How To Use MPT Point Sheets To Improve Your MPT Score
The Multistate Performance Test (MPT) can be a daunting task. Many people preparing for the bar exam put the MPT off until the last minute. Then, once they get around to it, quickly find themselves overwhelmed. One of the resources available for students are MPT point sheets. If you are wondering how to use MPT point sheets effectively, you are not alone! We get this question all the time. To know how to use MPT point sheets effectively, we believe that you need to know what they are, what they generally contain and then how to use them. If you want more information on how to pass the MPT see our post here.
How To Use MPT Point Sheets To Improve Your MPT Score
1. What are MPT point sheets?
First, to know how to use MPT point sheets, you should know exactly what they are. MPT point sheets are created by the National Conference of Bar Examiners, the organization that writes the MPT.
The point sheet includes all of the possible legal issues that could have been brought up by the examinee given the material provided and the task posed. In other words, it contains all of the information that you could’ve possibly put down in response to the task presented. This is important because if you are trying to figure out how to use MPT point sheets you should know that your MPT response does not have to include every single point contained in the MPT point sheet to be a passing answer.
2. What do the MPT point sheets contain?
Next, it is good to know, generally, what the MPT point sheets contain. The sheets generally start with a basic summary of the facts, the task and what the file and library contain. So, if you are self-grading your MPT after the fact, the beginning section can serve as a brief refresher. (However, it is more efficient to self-grade shortly after you write the MPT—that way you don’t have to waste time to reacquaint yourself with the facts.) The MPT will then usually get into the relevant issues that the examinee was to take up in the task, as well as its corresponding legal authority.

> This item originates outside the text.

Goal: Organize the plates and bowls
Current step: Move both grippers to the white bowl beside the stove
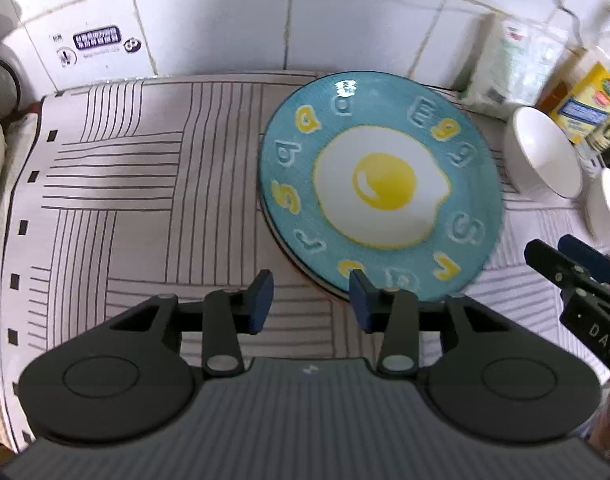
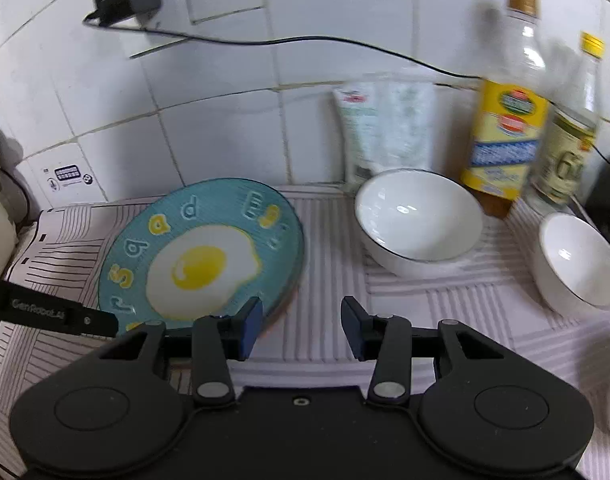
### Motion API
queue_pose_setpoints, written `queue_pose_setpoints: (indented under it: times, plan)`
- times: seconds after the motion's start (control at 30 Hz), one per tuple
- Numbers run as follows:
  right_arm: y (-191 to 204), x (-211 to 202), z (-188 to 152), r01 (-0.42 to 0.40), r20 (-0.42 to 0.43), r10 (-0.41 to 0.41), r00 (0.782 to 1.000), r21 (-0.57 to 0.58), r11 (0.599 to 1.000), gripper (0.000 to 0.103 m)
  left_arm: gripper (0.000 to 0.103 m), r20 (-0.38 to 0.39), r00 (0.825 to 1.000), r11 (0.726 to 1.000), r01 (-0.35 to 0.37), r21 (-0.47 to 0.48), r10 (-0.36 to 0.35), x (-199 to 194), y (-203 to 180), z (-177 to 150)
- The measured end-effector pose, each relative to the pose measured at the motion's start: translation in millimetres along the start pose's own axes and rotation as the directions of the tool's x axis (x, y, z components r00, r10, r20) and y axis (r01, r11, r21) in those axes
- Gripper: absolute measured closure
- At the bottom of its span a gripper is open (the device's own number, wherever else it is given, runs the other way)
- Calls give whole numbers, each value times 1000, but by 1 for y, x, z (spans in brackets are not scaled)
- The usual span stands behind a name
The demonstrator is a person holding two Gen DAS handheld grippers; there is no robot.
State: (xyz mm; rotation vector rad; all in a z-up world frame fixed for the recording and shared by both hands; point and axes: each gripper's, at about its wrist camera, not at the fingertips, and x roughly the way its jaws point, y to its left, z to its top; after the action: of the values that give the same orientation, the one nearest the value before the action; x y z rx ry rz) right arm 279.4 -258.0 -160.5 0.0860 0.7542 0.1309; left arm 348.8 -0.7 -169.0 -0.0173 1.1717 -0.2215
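The blue plate [image 1: 379, 184] with the fried-egg print sits on the striped mat [image 1: 125, 184], and there looks to be at least one more plate under it, going by the darker rim peeking out at its near edge; so it's probably a stack already. Both grippers hang just at that near edge with fingers apart and nothing between them: the left gripper [image 1: 312, 300] has one pad over the rim, the right gripper [image 2: 301, 326] is just beside the plate's right side.

Stuff that could go sideways: the two grippers are close together, so one could clip the other; a finger catching the rim could skid the top plate off the stack; glazed plates are slippery.

To the right, the big white bowl [image 2: 419, 220] and the small white bowl [image 2: 577, 260] both sit upright and empty, slightly apart; reaching for them risks knocking the bottles [image 2: 505, 120] and the pouch [image 2: 385, 128] right behind them by the tiled wall [image 2: 225, 120].
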Motion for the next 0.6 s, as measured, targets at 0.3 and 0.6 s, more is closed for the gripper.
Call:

3. How do I use MPT point sheets?
The ideal way to use the MPT point sheets is to consult the applicable MPT point sheet when you self-grade your response. You should make sure that your MPT deals with the same issues that the MPT point sheet articulates. If you completely missed an issue, you should be sure to make note of it so that you can go back and see why you missed it – and what you can be on the lookout for next time.
Then, the MPT point sheets get into each of the relevant issues in the MPT. Again, if you are feeling overwhelmed with how to use MPT point sheets, remind yourself that the point sheet contains all of the possible things that could’ve been said in response to the issues posed. This means your MPT doesn’t have to look identical to the point sheet to get a passing score. So, when using the point sheet to self-grade you should analyze it from a micro and macro level. Take it one issue at a time.
When we say you should learn how to use MPT point sheets from a macro perspective, we mean look at what depth the point sheet deals with each issue.
Is one issue dealt with in great detail with lots of different authority corresponding to it, whereas the second issue is relatively brief because only one authority is relevant? Be sure that your MPT is similar. You should deal with the issues in generally the same depth as the point sheet.
If you are spending paragraphs discussing an issue that the point sheet only spends a few sentences on, this may be a sign you missed the main point(s) tested by the MPT.
When we say you should learn how to use MPT point sheets from a micro perspective, this means you have to get into the details.
This portion of the self-grading will take longer. We recommend taking up one issue at a time. So, if the MPT has two issues, start with the first one. We always recommend that you look at what legal authority is being utilized under that issue. Is one authority the focus? If so, that is what your MPT should look like. Compare the rule that you extracted from the authority to the rules set forth in the point sheet. If you missed a rule be sure that you make note of it so that you can try to avoid a similar error in the future. Do this for each issue—compare the rule that you extracted to the rules in the point sheet.
Next, to really make sure that you know how to use MPT point sheets, you should see if you relied on the same facts as the point sheet.
Some facts are likely more important than others. And again, you don’t need every single fact in your analysis of the issues to be correct. Just be sure that when you compare your MPT to the point sheet, you covered the major facts. One way to make sure that you are including the relevant facts when you draft your MPT is to make note of the facts that the court relied upon in making their decision (assuming your library has case law). Those facts will be relevant to your analysis. These are the facts that are the most important in the point sheet.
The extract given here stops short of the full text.